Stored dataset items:
+ + + + + + +
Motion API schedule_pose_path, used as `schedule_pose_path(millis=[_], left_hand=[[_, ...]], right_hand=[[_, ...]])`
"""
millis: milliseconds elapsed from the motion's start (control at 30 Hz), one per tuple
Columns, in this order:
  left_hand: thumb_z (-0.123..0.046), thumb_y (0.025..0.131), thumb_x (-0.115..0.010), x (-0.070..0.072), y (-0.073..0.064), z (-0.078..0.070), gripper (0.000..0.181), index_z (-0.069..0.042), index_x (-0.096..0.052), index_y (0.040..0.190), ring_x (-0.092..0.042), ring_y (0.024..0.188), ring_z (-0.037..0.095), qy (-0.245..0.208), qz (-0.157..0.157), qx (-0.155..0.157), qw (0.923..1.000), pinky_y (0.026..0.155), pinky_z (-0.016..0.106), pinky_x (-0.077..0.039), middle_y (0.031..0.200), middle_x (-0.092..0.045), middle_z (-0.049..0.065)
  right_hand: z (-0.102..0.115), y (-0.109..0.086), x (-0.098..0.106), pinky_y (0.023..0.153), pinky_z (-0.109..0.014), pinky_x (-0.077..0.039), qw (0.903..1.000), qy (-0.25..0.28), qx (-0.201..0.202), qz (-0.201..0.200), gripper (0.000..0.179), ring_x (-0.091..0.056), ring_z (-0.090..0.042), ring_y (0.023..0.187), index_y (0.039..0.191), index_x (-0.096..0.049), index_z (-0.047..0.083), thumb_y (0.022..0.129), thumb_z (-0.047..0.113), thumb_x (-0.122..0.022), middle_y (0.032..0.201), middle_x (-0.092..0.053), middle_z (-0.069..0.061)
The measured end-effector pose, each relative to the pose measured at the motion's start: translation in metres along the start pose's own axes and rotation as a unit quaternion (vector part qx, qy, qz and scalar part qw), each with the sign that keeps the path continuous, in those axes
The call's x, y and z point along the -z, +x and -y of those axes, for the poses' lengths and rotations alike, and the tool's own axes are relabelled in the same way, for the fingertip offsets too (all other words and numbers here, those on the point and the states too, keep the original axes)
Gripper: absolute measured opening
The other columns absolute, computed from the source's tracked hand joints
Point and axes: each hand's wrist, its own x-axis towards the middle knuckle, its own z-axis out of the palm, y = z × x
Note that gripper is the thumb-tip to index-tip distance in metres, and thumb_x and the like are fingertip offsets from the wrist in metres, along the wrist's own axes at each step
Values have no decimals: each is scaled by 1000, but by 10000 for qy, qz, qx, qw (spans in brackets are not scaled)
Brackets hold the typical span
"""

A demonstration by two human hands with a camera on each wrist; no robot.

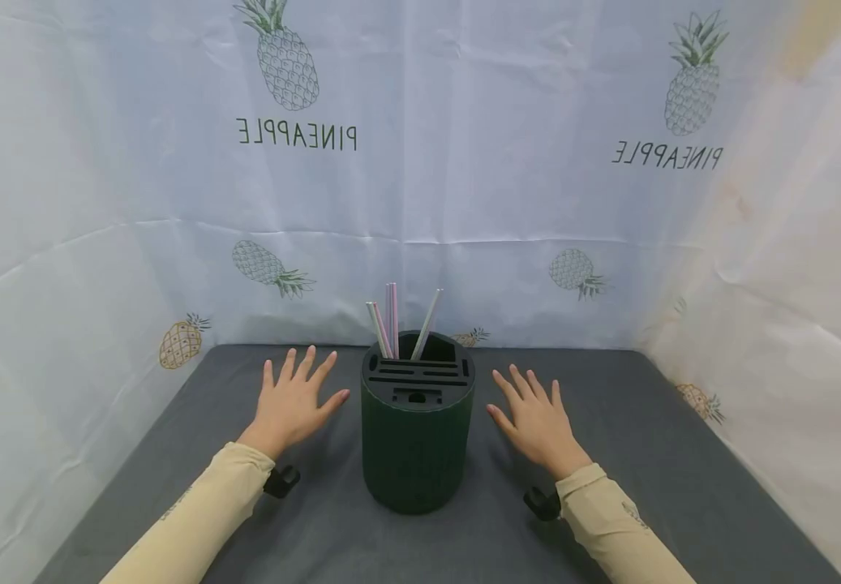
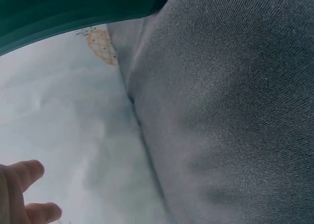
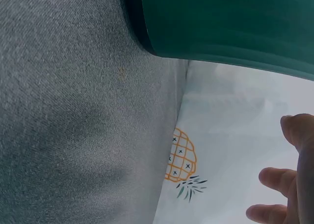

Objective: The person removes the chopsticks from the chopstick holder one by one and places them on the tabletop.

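Note:
A dark green cylindrical holder (image 1: 416, 454) stands upright in the middle, its black top cut with slots and a larger opening at the back. Several thin pale straws (image 1: 394, 320) lean in that rear opening. To the holder's left, my left hand (image 1: 291, 410) is spread palm down, apart from it and holding nothing. On the other side my right hand (image 1: 534, 418) is likewise spread with straight fingers, also apart from the holder. Both wrist views show the holder's green side (image 2: 73, 8) close by, with a few fingertips (image 3: 277, 180) at the edge.
A dark grey cloth (image 1: 318, 535) covers the table. White curtains printed with pineapples (image 1: 287, 69) hang behind and along both sides. Each wrist carries a small black device (image 1: 281, 482) below the beige sleeve (image 1: 201, 519).

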Motion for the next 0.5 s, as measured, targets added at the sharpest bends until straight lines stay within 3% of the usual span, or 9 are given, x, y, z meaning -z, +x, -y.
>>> schedule_pose_path(millis=[133, 233, 300, 367, 433, 500], left_hand=[[-69, 94, -36, 1, -2, 0, 77, -22, -26, 154, -14, 145, 46, -10, 79, -33, 10000, 115, 68, -4, 158, -22, 19], [-62, 96, -41, 4, -3, -2, 72, -17, -35, 151, -32, 139, 44, -51, 233, -29, 9997, 114, 64, -22, 151, -37, 21], [-56, 97, -46, 6, -4, -4, 64, -12, -46, 144, -51, 125, 41, -130, 369, 54, 9992, 102, 59, -42, 140, -51, 21], [-48, 97, -51, 8, -5, -7, 54, -9, -57, 133, -65, 103, 35, -249, 522, 183, 9982, 82, 52, -55, 125, -63, 19], [-41, 96, -56, 10, -6, -9, 43, -8, -64, 122, -68, 81, 26, -329, 638, 292, 9970, 63, 44, -57, 111, -69, 14], [-37, 96, -58, 10, -8, -10, 34, -9, -68, 113, -64, 65, 18, -415, 682, 360, 9962, 55, 38, -53, 97, -71, 10]], right_hand=[[2, 0, 1, 111, -72, -12, 10000, -1, 24, 52, 63, -29, -43, 141, 151, -35, 20, 98, 53, -48, 155, -32, -15], [4, 0, 3, 110, -69, -23, 10000, 17, 22, 86, 59, -42, -40, 134, 147, -43, 18, 98, 49, -50, 148, -44, -16], [6, 0, 4, 103, -60, -41, 10000, 32, 15, 80, 51, -57, -35, 120, 138, -53, 14, 97, 45, -54, 136, -57, -15], [8, 0, 6, 85, -47, -55, 9998, 139, -44, 152, 40, -67, -26, 96, 125, -63, 12, 96, 39, -58, 116, -68, -11], [10, 0, 8, 65, -36, -57, 9993, 265, -101, 259, 28, -66, -17, 76, 111, -68, 12, 95, 33, -61, 97, -71, -5], [12, 1, 9, 55, -29, -52, 9984, 390, -165, 373, 20, -61, -10, 67, 103, -69, 13, 95, 30, -62, 87, -69, 0]])
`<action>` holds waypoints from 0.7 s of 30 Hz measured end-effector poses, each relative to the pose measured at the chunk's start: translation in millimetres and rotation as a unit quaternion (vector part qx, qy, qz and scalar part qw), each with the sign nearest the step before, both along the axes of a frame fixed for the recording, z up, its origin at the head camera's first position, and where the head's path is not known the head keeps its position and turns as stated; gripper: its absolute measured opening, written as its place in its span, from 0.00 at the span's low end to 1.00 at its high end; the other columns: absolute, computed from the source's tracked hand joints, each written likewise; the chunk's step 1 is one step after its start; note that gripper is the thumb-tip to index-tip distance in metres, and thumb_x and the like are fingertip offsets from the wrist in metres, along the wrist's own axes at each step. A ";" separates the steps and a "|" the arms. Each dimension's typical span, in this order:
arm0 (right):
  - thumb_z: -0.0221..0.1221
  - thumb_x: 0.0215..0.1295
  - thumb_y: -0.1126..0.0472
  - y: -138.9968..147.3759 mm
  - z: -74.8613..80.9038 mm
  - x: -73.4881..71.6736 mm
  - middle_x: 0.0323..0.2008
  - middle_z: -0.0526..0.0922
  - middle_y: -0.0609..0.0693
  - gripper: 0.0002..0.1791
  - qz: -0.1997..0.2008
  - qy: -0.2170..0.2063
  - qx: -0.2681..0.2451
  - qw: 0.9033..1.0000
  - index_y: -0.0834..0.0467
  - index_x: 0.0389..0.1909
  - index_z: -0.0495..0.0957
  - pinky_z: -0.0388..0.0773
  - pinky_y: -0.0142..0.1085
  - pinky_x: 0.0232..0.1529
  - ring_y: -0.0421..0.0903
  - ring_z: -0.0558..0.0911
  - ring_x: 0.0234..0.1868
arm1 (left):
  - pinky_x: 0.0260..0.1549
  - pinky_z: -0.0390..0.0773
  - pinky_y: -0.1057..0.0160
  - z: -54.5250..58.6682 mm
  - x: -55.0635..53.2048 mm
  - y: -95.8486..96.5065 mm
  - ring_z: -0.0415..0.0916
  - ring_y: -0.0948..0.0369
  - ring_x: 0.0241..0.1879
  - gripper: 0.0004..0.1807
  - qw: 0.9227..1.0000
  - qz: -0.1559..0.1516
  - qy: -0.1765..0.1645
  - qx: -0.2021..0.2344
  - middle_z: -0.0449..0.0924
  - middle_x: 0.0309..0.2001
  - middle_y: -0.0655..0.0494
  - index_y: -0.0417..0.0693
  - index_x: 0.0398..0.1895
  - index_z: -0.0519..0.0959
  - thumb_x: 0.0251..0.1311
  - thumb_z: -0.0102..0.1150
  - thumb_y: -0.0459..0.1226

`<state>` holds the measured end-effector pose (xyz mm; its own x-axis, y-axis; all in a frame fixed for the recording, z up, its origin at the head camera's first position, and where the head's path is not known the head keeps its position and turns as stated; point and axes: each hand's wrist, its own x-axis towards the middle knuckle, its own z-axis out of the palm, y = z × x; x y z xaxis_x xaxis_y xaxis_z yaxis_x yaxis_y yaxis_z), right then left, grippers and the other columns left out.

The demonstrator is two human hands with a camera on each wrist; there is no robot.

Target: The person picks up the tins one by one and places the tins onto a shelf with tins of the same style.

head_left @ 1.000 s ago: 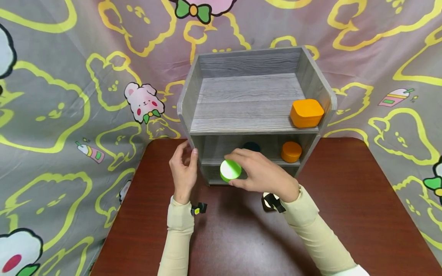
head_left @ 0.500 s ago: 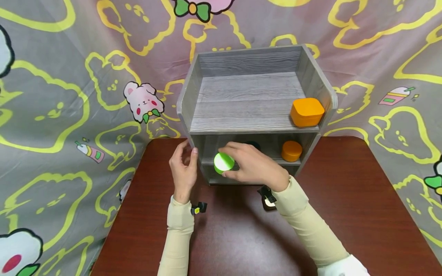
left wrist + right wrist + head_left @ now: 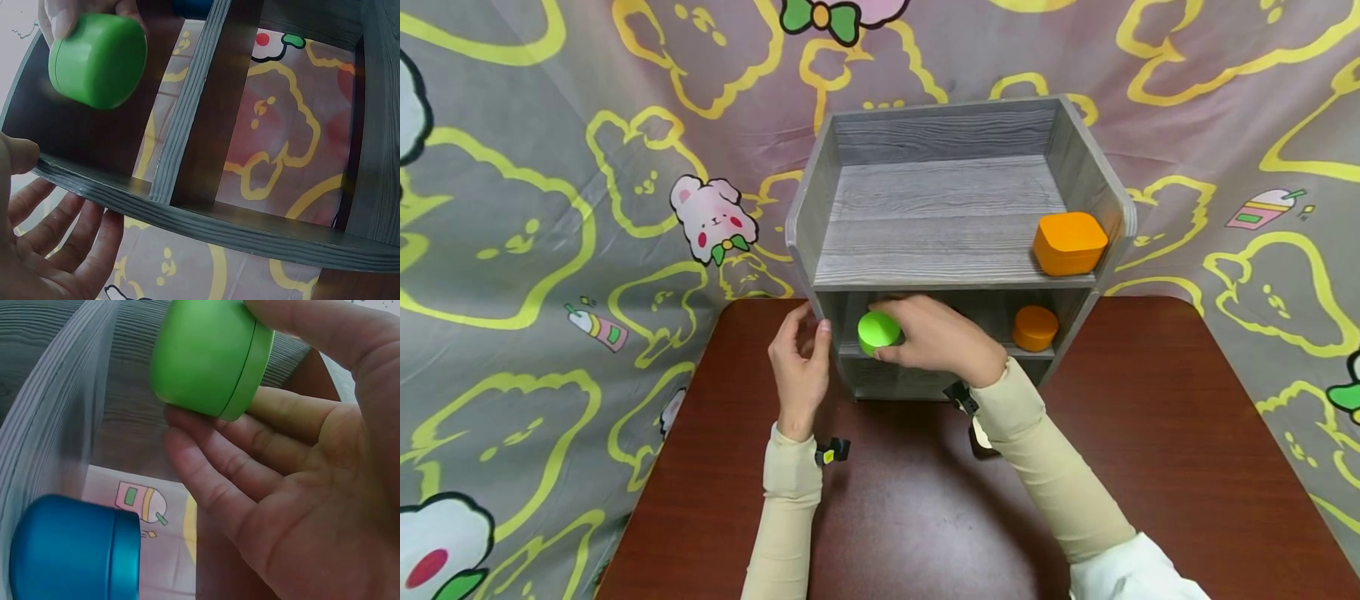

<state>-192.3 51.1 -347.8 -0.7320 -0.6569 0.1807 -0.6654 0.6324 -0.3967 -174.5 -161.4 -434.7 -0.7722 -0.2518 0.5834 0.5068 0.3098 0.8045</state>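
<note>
My right hand (image 3: 936, 333) pinches a small round lidded tin, bright green (image 3: 878, 332), between thumb and fingers at the left part of the shelf unit's middle level. In the right wrist view the green tin (image 3: 206, 356) shows its lid seam, thumb on one side and fingers on the other. A blue lidded tin (image 3: 72, 550) stands on the same level beside it; in the head view my right hand hides it. My left hand (image 3: 801, 371) grips the front edge of the grey wooden shelf unit's left side panel (image 3: 125, 197), thumb on one face and fingers on the other.
An orange squarish tin (image 3: 1069, 244) sits on the unit's top at the right. Below it, a round orange tin (image 3: 1035, 327) stands on the middle level. A dark container with a pale top (image 3: 982, 435) is on the brown table (image 3: 1157, 433), partly behind my right sleeve.
My right hand has carried the green tin left and up in the head view, from before the lower opening to the middle level. My left hand stays at the side panel.
</note>
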 end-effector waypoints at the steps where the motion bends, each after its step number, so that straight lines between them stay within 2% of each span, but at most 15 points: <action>1: 0.73 0.61 0.55 -1.4 0.3 -0.9 0.45 0.88 0.51 0.29 0.001 -0.004 0.003 1.000 0.62 0.61 0.80 0.81 0.43 0.47 0.47 0.83 0.41 | 0.37 0.83 0.77 0.2 0.1 0.0 0.84 0.66 0.41 0.15 1.000 0.000 0.000 0.002 0.86 0.46 0.37 0.36 0.57 0.82 0.69 0.63 0.31; 7: 0.71 0.62 0.55 -10.3 3.8 -8.0 0.36 0.82 0.48 0.21 0.011 -0.028 0.027 0.999 0.58 0.53 0.80 0.76 0.38 0.40 0.45 0.77 0.35 | 0.37 0.82 0.77 1.2 0.1 1.6 0.83 0.66 0.41 0.15 1.000 0.004 -0.003 0.010 0.87 0.45 0.37 0.36 0.56 0.83 0.68 0.63 0.29; 11: 0.69 0.64 0.56 -15.6 6.0 -13.6 0.30 0.75 0.46 0.15 0.008 -0.051 0.038 0.998 0.56 0.47 0.79 0.70 0.36 0.35 0.43 0.73 0.31 | 0.36 0.81 0.77 0.9 -0.7 3.7 0.82 0.63 0.40 0.15 1.000 0.013 -0.005 0.009 0.86 0.44 0.32 0.31 0.56 0.82 0.67 0.62 0.26; 15: 0.67 0.64 0.58 -18.8 5.2 -17.8 0.28 0.71 0.45 0.12 0.012 -0.061 0.049 0.997 0.55 0.45 0.77 0.67 0.34 0.33 0.42 0.71 0.29 | 0.36 0.81 0.78 0.8 -1.0 4.9 0.83 0.58 0.39 0.15 1.000 0.014 -0.004 0.011 0.84 0.44 0.28 0.27 0.55 0.80 0.67 0.61 0.24; 21: 0.66 0.64 0.60 -22.1 3.0 -21.9 0.29 0.70 0.45 0.12 0.021 -0.050 0.074 0.996 0.57 0.46 0.78 0.65 0.33 0.33 0.42 0.70 0.30 | 0.38 0.82 0.77 0.6 -1.0 2.4 0.84 0.52 0.40 0.15 1.000 0.005 -0.003 0.013 0.86 0.45 0.34 0.33 0.56 0.82 0.68 0.63 0.29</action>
<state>-214.3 29.0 -344.8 -0.7132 -0.7009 0.0070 -0.6541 0.6619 -0.3661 -175.5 -159.0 -434.1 -0.7732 -0.2741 0.5718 0.4988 0.2939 0.8154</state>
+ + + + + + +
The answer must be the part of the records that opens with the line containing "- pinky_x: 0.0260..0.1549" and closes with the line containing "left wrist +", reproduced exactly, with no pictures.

  - pinky_x: 0.0260..0.1549
  - pinky_z: -0.0390..0.0773
  - pinky_y: -0.1057..0.0160
  - z: -54.5250..58.6682 mm
  - x: -55.0635..53.2048 mm
  - y: -95.8486..96.5065 mm
  - ring_z: -0.0415..0.0916
  - ring_y: -0.0948..0.0369
  - ring_x: 0.0241..0.1879
  - gripper: 0.0004..0.1807
  - qw: 0.9227..1.0000
  - qz: -0.1559..0.1516
  - qy: -0.1765..0.1645
  - qx: -0.2021..0.2344
  - middle_z: -0.0449..0.0924
  - middle_x: 0.0309..0.2001
  - middle_y: -0.0655..0.0494
  - index_y: -0.0417..0.0693
  - index_x: 0.0398..0.1895
  - index_z: -0.0519..0.0959
  - thumb_x: 0.0251..0.1311
  - thumb_z: -0.0102..0.1150
  - thumb_y: -0.0459..0.1226

`<state>` holds the measured end-effector pose (xyz mm; its own x-axis, y-axis; all in a frame fixed for the recording, z up, its origin at the head camera's first position, and where the head's path is not known the head keeps its position and turns as stated; point and axes: each hand's wrist, its own x-axis towards the middle knuckle, its own z-axis out of the palm, y = z × x; x y z xaxis_x xaxis_y xaxis_z yaxis_x yaxis_y yaxis_z), right then left, grippers and the other columns left out.

The demonstrator is two human hands with a camera on each wrist; there is no robot.

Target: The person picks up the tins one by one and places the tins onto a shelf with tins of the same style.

head_left @ 1.000 s ago: 
head_left @ 0.500 s ago: 
left wrist + right wrist + head_left @ now: 

Nothing further is required for this exercise.